Flüchtlingsdrama im Urlaubsidyll Gran Canaria ist Europas neuer Flüchtlings-Brennpunkt

Gran Canaria · Statt Urlaubern nächtigen derzeit Migranten in den Hotels auf Gran Canaria. Auf der beliebten Ferieninsel hat sich ein neuer Flüchtlings-Hotspot entwickelt.

Die Ferieninsel Gran Canaria ist Europas neuer Flüchtlings-Brennpunkt
Foto: dpa/Javier Fergo

Das Vier-Sterne-Hotel in der spanischen Urlaubsoase Playa del Inglés im Süden Gran Canarias ist voll. Bei angenehmen Temperaturen um die 23 Grad sitzen viele Zimmerbewohner auf den Balkonen und genießen die Sonne. Doch das Hotel Waikiki, das rund einen Kilometer vom feinen Sandstrand entfernt liegt, beherbergt keine ausländischen Touristen, die dem kalten Winter in der Heimat entfliehen. Die Zimmer sind mit Flüchtlingen und Migranten belegt, die auf den Kanarischen Inseln nicht die Sonne, sondern die Hoffnung auf ein besseres Leben in Europa suchen.

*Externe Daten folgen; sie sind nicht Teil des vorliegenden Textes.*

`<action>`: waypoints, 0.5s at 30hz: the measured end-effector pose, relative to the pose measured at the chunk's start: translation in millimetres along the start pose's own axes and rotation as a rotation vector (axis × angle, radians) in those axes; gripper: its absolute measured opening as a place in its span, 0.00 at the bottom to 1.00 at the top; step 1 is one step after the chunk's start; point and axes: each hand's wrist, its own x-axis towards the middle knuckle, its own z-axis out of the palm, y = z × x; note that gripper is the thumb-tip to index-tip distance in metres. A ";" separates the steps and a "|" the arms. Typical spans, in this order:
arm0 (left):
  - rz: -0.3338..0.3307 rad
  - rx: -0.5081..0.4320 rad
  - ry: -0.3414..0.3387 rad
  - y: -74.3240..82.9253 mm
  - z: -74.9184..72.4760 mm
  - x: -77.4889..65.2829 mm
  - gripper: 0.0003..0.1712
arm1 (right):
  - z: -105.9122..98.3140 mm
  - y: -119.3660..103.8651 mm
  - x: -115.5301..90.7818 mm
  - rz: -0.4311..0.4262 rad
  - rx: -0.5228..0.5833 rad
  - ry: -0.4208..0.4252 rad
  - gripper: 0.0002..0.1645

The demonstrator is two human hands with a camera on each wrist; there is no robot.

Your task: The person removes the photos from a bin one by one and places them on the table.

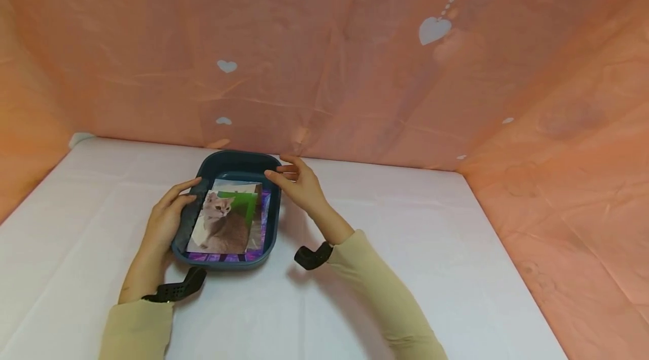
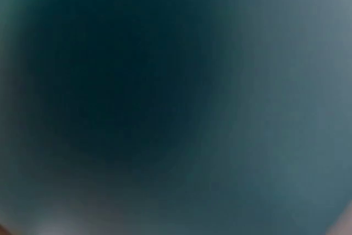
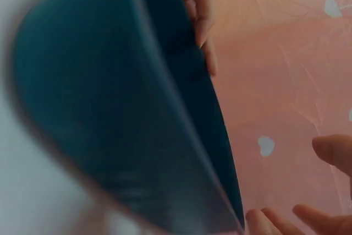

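Note:
A dark teal plastic basin (image 1: 235,160) is left of centre on the white table. Inside lies a stack of pictures, topped by a cat photo (image 1: 225,225) with a green patch; the edge of a purple sheet (image 1: 265,225) shows beneath it. My left hand (image 1: 164,216) holds the basin's left rim, its fingertips at the edge. At the far right corner is my right hand (image 1: 301,185), fingers spread and thumb near the rim; whether it touches the basin I cannot tell. Dark teal blur fills the left wrist view.
Black wrist devices (image 1: 174,289) sit on both forearms. White cloth (image 1: 405,253) covers the table. An orange sheet with white hearts (image 1: 324,56) hangs close behind the basin and along both sides.

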 end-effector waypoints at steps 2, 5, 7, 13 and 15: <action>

Allein im November kamen mehr als 8000 in wackeligen Booten übers Meer. So viele Bootsmigranten wurden noch nie in einem Monat auf den Kanaren registriert. Gran Canaria ist in den letzten Monaten zum neuen Migrationsbrennpunkt Europas geworden. Dies wurde vor allem im Hafen von Arguineguín im Inselsüden sichtbar, auf dem chaotische Zustände herrschten. Die Helfer kamen mit der Versorgung der Ankommenden nicht mehr nach. Zeitweise drängelten sich mehr als 2500 Bootsmigranten auf der Kaimauer. Schliefen dort sogar auf dem Boden. Inselpolitiker sprachen von einem „Lager der Schande“ und warfen der spanischen Regierung Untätigkeit vor. Die Bilder von Menschen, die hinter gelben Zäunen zusammengepfercht ausharrten, gingen um die Welt. Und sie waren nicht die beste Werbung für die Urlaubsinseln.

Dies wurde schließlich auch Spaniens sozialistischem Premier Pedro Sánchez klar: Er ordnete die Räumung des Elendscamps an. Ein Teil der Migranten wurde mangels Alternativen aus dem Hafen in Hotels gebracht, die von der Regierung angemietet wurden.

Andere Armutsflüchtlinge zogen in ein Zeltlager ein, das auf einem Militärareal in der Nähe der Gran-Canaria-Hauptstadt Las Palmas installiert wurde. In den kommenden Wochen sollen weitere ungenutzte Kasernen zu Aufnahmelagern werden. Auf Gran Canaria und den Nachbarinseln wollen die Behörden in Zeltstädten und Militärbaracken 7000 Menschen unterbringen. Doch ob das reichen wird, ist fraglich: Denn seit Januar wurden auf den Kanaren bereits über 20 000 „Boatpeople“ registriert. Und nach spanischen Geheimdienstberichten warten an der westafrikanischen Küste Zehntausende auf ihre Chance.

Auf Gran Canaria sorgt die Migrationskrise jetzt schon für große soziale Spannungen. Steine flogen gegen Aufnahmeeinrichtungen. Hassvideos machen die Runde. Barrikaden wurden errichtet, um die Unterbringung von Immigranten zu verhindern. Der soziale Sprengstoff besorgt auch den Chef der kanarischen Regionalregierung, Ángel Víctor Torres. Er rief die Bevölkerung zu Toleranz auf. Allerdings teilt Torres den Ärger der Menschen über die Blockadepolitik der spanischen Regierung. Und er warnt: „Wir dürfen nicht zum Gefängnis Europas werden.“ Madrid hatte angekündigt, dass es keine Überführung von irregulären Einwanderern aufs spanische Festland geben werde. Vor allem, um Abschiebungen, die nach dem Ende der Pandemie anlaufen sollen, zu erleichtern.

Herrschen auf den Kanaren also bald Zustände wie auf der griechischen Insel Lesbos? Auf Lesbos hängen ebenfalls Tausende Flüchtlinge in einem Aufnahmelager fest, weil Athen sich weigert, die Menschen aufs griechische Festland zu bringen. Eine Strategie, die nicht ohne Risiko ist und nun offenbar auch von Madrid kopiert wird. Doch wohin das führen kann, sah man auf Lesbos. Dort ging im September das große Migrantenlager am Rande des Inselortes Moria in Flammen auf.